The South Fork is well known for a fun and easily accessible 11-mile class III (with one IV) run between Steven’s Bridge and Craig’s Beach. This run probably sees the most diversity of craft between rafts, hard shell kayaks and inflatable kayaks. If you don’t take out at Craig’s Beach you’ll be heading into the class IV+ South Fork Gorge. This gorge has more difficult and continuous drops than the Oregon Hole Gorge and a more remote feel. Goldberg and her friends often like to take a day to “gorge out” as she calls it. They run all of the short, challenging gorges in one day because they are all so close together and easy to approach. In all the gorges the difficulty and challenges can vary greatly with the water level, so homework is required to find out what you’ll be facing.

The North Fork stands apart as a classic class IV wilderness run for 14 miles. It is a favorite to both Goldberg and Gamache for its remote wild feel. The North Fork does have the longest drive at about two hours, but you can maximize your time by calling local Bearfoot Brad in the town of Gasquet for a shuttle: (707) 457-3365 or email bradcamden@earthlink.net. He’s been running shuttles for over 20 years on the Smith and charges the reasonable rate of $45/shuttle. He’ll be able to give you tons of local beta and your vehicle will be safe and secure in his driveway if you want to make the trip an overnighter.

North Fork canyon has its own unique geology and is home to the Darlingtonia pitcher plant, whose carnivorous ways attract insects with sweet nectar before trapping and devouring them. Beautiful waterfalls and fun rapids make the long drive worth the run. In comparison to whitewater in other parts of the state, Gamache says, “Paddlers in central and southern California won’t get this where they are. Out here on the North Fork you will have the whole river to yourself. There is no road next to the river, it’s wilderness.”

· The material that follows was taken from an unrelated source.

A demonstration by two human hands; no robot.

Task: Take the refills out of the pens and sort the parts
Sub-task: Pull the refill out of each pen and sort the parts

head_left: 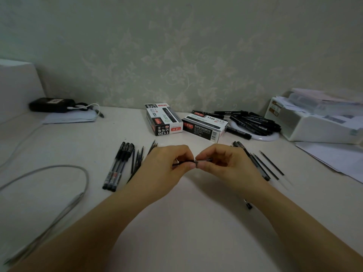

Goldberg recalls one trip on the North Fork during high water. “It only took us 45 minutes. Normally that’s an all day run. It was a blast!”

High water is a phenomenon that is easy to predict since the Smith has no dams and is primarily rain fed. All you have to do is watch the weather and know that when it rains, the river rises. This makes the Smith one of the earliest runnable rivers in California. Paddling season can begin as soon as the fall rains drop, often in November, and run all the way through May and even early June in some years. There is no need to wait for the Sierra snowpack to start melting before you can paddle, but you had better bring a dry suit and hot chocolate! A mid winter run can be frigid with the cold water and chilly air temps.

A trip to the Smith River can easily fill 3-4 days of great kayaking or rafting. Add a few days on to that to slide down the nearby Cal Salmon and Trinity Rivers and a trip to California’s north coast can really pack in a lot of paddling.

“There’s a lot of bang for your buck with all the runs here on the Smith,” says Gamache. “There is very little driving involved in paddling many sections of the Smith, and that’s not something you always get with a trip to the Sierra.”

Great paddling, an outstanding river, and hardly another soul around. What are you waiting for?